Beginning with the first line of the entries below, quote each line until you reach and include the line with "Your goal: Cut".

(Source records)
◆ ◆ ◆ ◆
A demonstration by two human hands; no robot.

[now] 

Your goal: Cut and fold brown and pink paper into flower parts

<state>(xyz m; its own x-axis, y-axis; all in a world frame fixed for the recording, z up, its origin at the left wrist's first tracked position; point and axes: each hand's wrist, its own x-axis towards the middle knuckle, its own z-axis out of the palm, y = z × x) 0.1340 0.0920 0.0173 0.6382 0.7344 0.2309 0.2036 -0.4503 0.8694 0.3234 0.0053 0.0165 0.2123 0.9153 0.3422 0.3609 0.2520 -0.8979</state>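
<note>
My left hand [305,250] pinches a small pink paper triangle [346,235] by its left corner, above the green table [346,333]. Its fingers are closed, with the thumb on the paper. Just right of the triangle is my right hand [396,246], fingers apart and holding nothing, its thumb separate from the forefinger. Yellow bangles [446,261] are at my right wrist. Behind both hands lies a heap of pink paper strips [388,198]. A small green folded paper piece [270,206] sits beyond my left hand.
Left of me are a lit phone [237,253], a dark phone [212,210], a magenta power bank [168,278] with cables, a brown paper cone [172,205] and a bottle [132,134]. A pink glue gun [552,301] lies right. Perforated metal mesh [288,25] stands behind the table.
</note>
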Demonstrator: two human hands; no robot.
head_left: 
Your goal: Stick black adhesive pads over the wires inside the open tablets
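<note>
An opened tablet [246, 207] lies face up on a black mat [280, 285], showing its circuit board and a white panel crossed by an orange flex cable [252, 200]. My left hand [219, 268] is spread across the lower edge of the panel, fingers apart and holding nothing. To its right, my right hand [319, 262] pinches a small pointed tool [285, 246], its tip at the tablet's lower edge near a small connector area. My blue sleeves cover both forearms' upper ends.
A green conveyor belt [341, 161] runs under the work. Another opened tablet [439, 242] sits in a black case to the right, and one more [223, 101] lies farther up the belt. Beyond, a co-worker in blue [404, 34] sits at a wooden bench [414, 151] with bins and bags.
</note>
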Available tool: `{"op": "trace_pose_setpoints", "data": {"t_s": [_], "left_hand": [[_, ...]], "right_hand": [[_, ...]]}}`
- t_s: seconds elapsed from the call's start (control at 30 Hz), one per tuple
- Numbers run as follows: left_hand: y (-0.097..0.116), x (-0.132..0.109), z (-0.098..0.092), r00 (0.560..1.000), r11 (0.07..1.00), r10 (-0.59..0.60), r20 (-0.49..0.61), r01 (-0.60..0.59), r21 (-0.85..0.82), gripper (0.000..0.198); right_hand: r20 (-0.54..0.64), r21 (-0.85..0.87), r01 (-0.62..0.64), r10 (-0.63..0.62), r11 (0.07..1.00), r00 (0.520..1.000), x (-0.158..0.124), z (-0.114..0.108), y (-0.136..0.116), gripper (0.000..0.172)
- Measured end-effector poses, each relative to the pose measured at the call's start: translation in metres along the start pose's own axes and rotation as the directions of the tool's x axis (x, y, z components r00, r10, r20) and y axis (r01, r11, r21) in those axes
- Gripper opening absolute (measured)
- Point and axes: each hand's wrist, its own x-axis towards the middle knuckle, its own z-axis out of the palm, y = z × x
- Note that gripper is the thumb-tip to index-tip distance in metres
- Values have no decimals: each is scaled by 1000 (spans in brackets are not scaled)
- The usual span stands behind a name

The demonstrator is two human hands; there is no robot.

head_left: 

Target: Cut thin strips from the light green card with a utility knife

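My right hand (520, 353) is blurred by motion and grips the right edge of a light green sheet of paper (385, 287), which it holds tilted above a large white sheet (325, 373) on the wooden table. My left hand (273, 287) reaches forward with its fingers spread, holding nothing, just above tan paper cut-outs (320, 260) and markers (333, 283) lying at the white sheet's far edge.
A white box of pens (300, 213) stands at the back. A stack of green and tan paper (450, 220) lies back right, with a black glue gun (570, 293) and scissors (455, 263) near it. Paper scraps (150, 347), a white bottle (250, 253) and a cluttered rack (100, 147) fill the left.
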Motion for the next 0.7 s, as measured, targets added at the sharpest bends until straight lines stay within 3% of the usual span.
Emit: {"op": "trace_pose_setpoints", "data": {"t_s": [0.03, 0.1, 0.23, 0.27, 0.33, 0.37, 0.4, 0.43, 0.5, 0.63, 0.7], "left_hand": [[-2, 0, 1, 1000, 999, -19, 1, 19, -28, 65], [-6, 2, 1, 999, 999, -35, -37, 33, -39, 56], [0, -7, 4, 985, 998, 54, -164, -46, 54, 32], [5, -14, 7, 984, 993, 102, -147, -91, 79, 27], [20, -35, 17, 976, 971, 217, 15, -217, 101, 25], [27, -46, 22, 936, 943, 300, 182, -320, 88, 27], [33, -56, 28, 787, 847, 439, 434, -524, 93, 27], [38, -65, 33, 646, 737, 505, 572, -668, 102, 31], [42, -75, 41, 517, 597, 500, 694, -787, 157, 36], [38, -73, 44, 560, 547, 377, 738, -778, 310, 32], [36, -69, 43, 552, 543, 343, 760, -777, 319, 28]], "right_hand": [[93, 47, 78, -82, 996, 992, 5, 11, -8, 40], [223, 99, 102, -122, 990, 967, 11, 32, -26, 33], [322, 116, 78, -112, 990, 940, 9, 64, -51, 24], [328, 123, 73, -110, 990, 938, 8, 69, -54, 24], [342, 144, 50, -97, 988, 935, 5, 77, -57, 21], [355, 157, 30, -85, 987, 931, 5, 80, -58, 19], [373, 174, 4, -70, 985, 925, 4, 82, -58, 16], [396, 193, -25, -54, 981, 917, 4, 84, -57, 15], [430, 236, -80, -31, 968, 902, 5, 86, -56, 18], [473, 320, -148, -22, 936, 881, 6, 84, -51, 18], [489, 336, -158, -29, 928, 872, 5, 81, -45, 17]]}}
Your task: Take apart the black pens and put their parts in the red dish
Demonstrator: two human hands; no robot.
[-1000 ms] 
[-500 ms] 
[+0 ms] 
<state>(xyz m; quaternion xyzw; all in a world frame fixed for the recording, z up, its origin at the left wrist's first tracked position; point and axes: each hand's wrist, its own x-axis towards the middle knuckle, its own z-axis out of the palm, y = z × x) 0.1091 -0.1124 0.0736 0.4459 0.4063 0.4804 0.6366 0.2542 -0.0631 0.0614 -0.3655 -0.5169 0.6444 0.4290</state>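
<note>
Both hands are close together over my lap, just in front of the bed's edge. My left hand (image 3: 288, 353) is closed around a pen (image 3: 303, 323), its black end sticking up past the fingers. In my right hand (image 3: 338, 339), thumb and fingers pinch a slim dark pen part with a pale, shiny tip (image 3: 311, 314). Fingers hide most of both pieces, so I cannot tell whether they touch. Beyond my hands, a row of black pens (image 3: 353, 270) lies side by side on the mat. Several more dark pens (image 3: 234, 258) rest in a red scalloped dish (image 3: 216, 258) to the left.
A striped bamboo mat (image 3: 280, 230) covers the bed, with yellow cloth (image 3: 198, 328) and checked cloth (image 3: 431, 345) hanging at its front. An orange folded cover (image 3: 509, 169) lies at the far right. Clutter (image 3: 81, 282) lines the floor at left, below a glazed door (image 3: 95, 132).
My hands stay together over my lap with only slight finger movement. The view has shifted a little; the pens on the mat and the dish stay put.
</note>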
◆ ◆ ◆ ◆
Response to the task ▸
A demonstration by two human hands; no robot.

[now] 

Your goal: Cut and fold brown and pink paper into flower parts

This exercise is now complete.